Negara ASEAN Berencana Terapkan Visa Tunggal

Penerapan single visa tersebut sudah jamak di lakukan di beberapa belahan dunia lainnya.

oleh Arthur Gideon diperbarui 29 Okt 2016, 14:55 WIB
Diterbitkan 29 Okt 2016, 14:55 WIB
Menteri PPN/Kepala Bappenas Bambang Brodjonegoro dalam acara Regional UnConference yang diadakan oleh Alumni Eisenhower Fellowship, di Nusa Dua, Bali.
Menteri PPN/Kepala Bappenas Bambang Brodjonegoro dalam acara Regional UnConference yang diadakan oleh Alumni Eisenhower Fellowship, di Nusa Dua, Bali.

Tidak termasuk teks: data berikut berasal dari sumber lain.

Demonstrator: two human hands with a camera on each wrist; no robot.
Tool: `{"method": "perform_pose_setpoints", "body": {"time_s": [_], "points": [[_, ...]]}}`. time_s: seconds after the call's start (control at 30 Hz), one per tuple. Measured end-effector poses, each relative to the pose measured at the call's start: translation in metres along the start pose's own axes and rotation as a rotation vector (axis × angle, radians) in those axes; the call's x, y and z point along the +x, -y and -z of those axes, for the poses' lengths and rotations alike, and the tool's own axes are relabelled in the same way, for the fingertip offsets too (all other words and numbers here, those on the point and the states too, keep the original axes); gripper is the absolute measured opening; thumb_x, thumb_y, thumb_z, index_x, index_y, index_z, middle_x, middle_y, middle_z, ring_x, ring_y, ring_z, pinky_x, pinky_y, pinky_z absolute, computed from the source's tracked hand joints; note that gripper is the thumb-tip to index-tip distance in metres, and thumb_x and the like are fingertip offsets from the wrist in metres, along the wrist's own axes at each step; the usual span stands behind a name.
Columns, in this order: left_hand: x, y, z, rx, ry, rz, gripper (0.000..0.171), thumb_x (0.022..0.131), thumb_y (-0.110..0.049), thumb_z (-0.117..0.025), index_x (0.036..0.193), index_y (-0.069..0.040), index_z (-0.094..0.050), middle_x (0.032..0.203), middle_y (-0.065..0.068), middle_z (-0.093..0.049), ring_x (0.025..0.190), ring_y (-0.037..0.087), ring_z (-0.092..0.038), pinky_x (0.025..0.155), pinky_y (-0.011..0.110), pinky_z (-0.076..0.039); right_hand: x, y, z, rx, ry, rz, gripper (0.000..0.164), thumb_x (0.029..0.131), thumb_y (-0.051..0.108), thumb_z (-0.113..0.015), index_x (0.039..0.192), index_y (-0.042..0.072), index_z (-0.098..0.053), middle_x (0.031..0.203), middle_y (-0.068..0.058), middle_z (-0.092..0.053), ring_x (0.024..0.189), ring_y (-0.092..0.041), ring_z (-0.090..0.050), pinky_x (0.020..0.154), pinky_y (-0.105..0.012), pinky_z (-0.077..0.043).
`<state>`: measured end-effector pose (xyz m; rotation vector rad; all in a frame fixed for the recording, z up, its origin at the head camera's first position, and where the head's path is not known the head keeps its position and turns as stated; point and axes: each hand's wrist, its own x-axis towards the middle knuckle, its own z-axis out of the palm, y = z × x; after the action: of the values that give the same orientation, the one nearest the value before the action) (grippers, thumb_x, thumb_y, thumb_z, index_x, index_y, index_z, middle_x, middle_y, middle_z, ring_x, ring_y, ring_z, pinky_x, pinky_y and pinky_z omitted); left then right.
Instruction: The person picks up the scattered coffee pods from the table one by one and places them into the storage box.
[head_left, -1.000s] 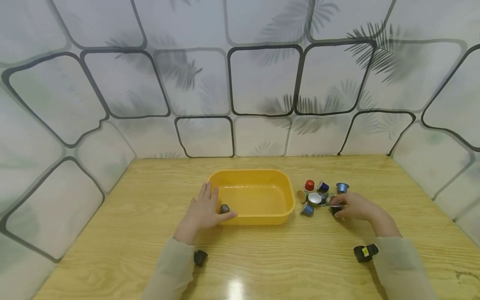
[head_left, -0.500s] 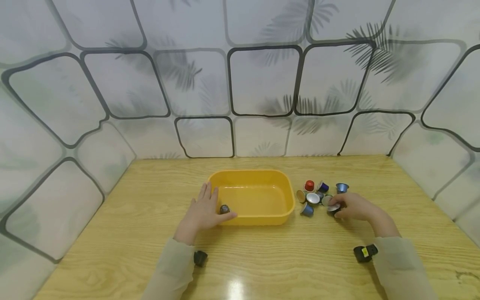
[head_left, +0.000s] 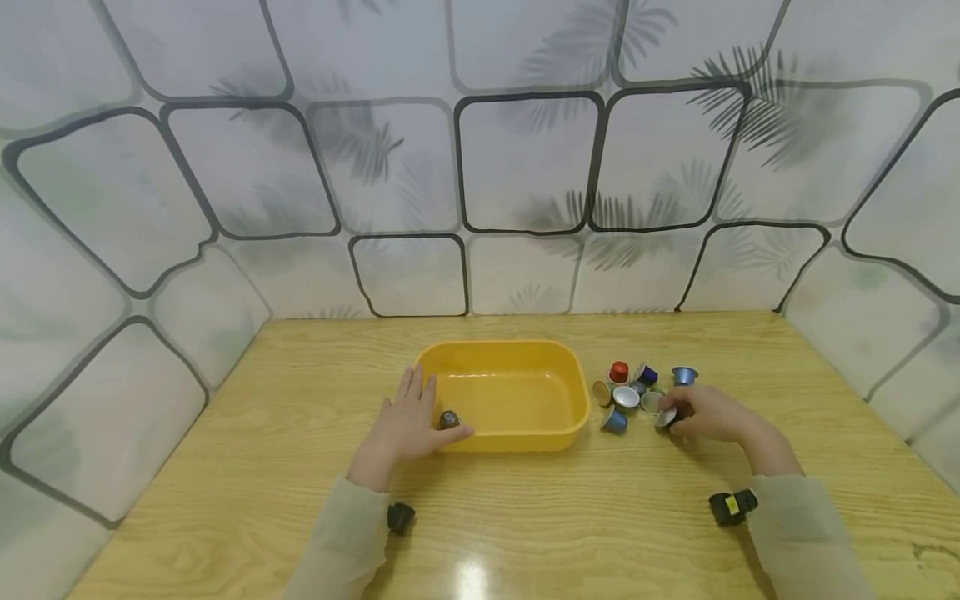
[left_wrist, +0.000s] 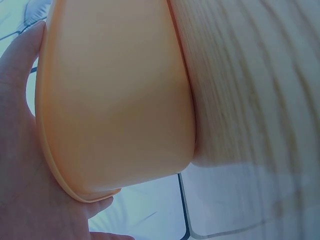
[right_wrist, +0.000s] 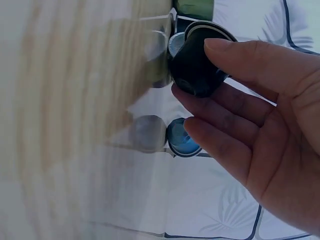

Liputan6.com, Nusa Dua - Untuk mendorong pertumbuhan sektor pariwisata di wilayah Asia Tenggara (ASEAN), beberapa negara di kawasan tersebut termasuk Indonesia mendorong pemberlakuan visa tunggal atau single visa. Hal tersebut diungkapkan oleh Menteri Perencanaan Pembangunan Nasional/Kepala Bappenas Bambang Brodjonegoro dalam acara Regional UnConference yang diadakan oleh Alumni Eisenhower Fellowship, di Nusa Dua, Bali. 

Bambang menjelaskan, penerapan single visa tersebut sudah jamak di lakukan di beberapa belahan dunia lainnya. Salah satu contohnya adalah visa  Schengen yang diterapkan oleh Uni Eropa. 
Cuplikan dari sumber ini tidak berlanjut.